Onze ans après le crash du vol AH5017 d’Air Algérie, les proches des 116 victimes, dont 54 ressortissants français, réclament la tenue d’un procès en France.
Le dossier du vol AH5017 incarne les lenteurs persistantes des procédures judiciaires internationales en matière de catastrophes aériennes. Les familles 116 victimes déplorent toujours un « abandon judiciaire ».
Le vol, assuré par la compagnie espagnole Swiftair pour le compte d’Air Algérie, s’était écrasé le 24 juillet 2014 dans le nord du Mali, peu après son décollage de Ouagadougou à destination d’Alger.
Réunis au sein de l’association AH5017 Ensemble, les familles dénoncent les manœuvres procédurales de Swiftair, qu’ils accusent de chercher à « gagner du temps » pour éviter une comparution devant la justice française.

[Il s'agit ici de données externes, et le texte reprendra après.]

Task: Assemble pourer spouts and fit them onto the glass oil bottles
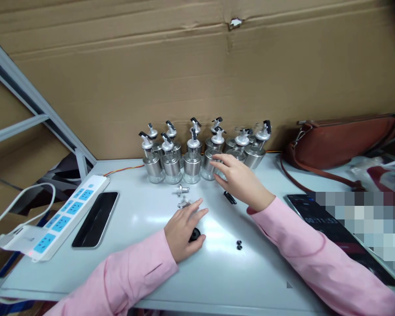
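Observation:
My left hand is low over the table with its fingers stretched apart. A round black part shows beneath its thumb and fingers; I cannot tell whether they touch. Just beyond its fingertips lie two silvery pourer spouts. My right hand reaches toward the glass-and-steel bottles, its fingers spread. Its fingertips overlap one bottle in view, and contact is unclear. Most bottles carry silver pourer tops with black flaps, standing upright in two rows. Thin black pieces lie below my right hand.
Small black caps lie near the table's middle. At left are a power strip with white cables and a phone. At right sit a brown bag and a tablet showing a timer. Cardboard stands behind the bottles.

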Demonstrator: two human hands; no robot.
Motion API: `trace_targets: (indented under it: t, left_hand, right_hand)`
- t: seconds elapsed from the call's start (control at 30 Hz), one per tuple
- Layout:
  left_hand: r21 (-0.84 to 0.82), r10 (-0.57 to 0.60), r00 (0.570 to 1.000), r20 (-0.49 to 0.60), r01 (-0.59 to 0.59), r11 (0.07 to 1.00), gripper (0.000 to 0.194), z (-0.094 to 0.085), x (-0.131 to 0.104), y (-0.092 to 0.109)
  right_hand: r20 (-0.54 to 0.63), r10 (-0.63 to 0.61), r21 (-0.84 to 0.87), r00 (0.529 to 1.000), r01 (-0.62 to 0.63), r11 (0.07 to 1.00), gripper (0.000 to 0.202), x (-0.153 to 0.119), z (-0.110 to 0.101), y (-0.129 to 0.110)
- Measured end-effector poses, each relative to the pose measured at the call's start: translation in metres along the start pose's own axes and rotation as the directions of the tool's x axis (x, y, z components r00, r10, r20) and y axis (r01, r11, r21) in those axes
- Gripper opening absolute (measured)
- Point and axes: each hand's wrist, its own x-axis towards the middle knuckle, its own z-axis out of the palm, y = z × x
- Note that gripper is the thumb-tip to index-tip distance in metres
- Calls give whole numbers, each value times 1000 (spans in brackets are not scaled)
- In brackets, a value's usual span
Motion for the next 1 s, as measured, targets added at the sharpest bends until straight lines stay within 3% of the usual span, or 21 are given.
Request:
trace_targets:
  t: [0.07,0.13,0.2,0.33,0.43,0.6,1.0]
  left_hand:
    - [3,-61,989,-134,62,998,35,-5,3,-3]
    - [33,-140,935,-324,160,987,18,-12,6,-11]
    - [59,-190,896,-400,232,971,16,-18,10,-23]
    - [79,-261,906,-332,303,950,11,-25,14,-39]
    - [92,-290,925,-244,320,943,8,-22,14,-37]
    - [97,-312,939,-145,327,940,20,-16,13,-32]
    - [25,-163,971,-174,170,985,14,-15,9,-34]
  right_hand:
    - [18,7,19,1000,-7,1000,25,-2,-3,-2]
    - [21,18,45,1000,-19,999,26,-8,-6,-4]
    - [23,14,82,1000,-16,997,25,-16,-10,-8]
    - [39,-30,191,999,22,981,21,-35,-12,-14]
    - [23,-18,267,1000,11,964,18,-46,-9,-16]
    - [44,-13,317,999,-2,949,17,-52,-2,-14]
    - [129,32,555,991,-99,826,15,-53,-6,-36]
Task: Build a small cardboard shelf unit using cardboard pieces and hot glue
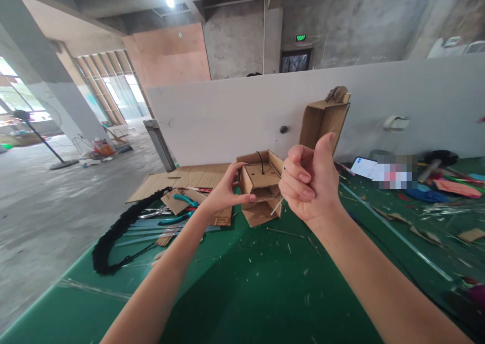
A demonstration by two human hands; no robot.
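Observation:
My left hand [231, 187] grips the left side of a small cardboard box [261, 175], thumb on its front and fingers at the back edge. The box has open tiers at the front. A thin black cord [261, 159] loops up from a hole in its upper panel. On the box's right, my right hand [312, 177] is closed with its thumb raised. A thin white stick [277, 206] sticks out below its curled fingers, its tip in front of the lower tier. The fingers hide the stick's other end and part of the box's right side.
Teal-handled pliers [185, 200], flat cardboard [146, 186] and a black fuzzy strip [113, 243] lie left on the green table [242, 293]. A taller cardboard piece [326, 119] stands against the white partition [235, 116]. At right are a phone [364, 165] and scattered scraps.

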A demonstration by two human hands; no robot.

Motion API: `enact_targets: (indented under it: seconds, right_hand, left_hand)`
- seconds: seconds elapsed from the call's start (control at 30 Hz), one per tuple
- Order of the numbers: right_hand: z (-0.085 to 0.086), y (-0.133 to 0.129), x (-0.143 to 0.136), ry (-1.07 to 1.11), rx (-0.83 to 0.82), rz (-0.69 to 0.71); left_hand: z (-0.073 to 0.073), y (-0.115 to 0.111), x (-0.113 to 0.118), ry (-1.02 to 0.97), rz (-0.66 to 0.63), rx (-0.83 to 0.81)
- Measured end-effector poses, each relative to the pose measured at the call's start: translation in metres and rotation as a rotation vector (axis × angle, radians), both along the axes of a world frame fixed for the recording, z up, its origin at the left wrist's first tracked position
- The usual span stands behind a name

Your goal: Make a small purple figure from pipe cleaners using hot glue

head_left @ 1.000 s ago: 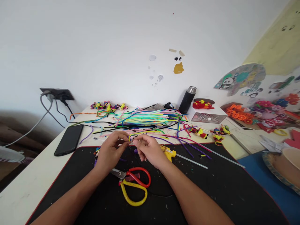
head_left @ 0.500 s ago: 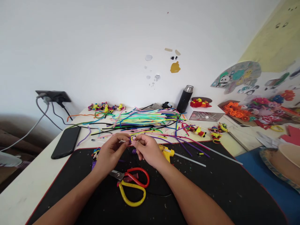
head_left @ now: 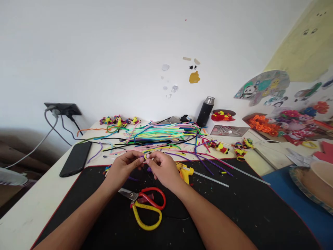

« Cela fait onze ans et ça n’avance pas. Il faut que la compagnie prenne ses responsabilités », déclare Julien Gallon, frère de l’une des victimes.
Aux côtés de Gallon, d’autres membres de l’association, comme Angélique Jouvin et Jean-Luc Masson, insistent sur la nécessité d’un procès pour faire leur deuil.
Le sentiment d’abandon judiciaire est partagé par les familles, qui appellent à une accélération du calendrier judiciaire.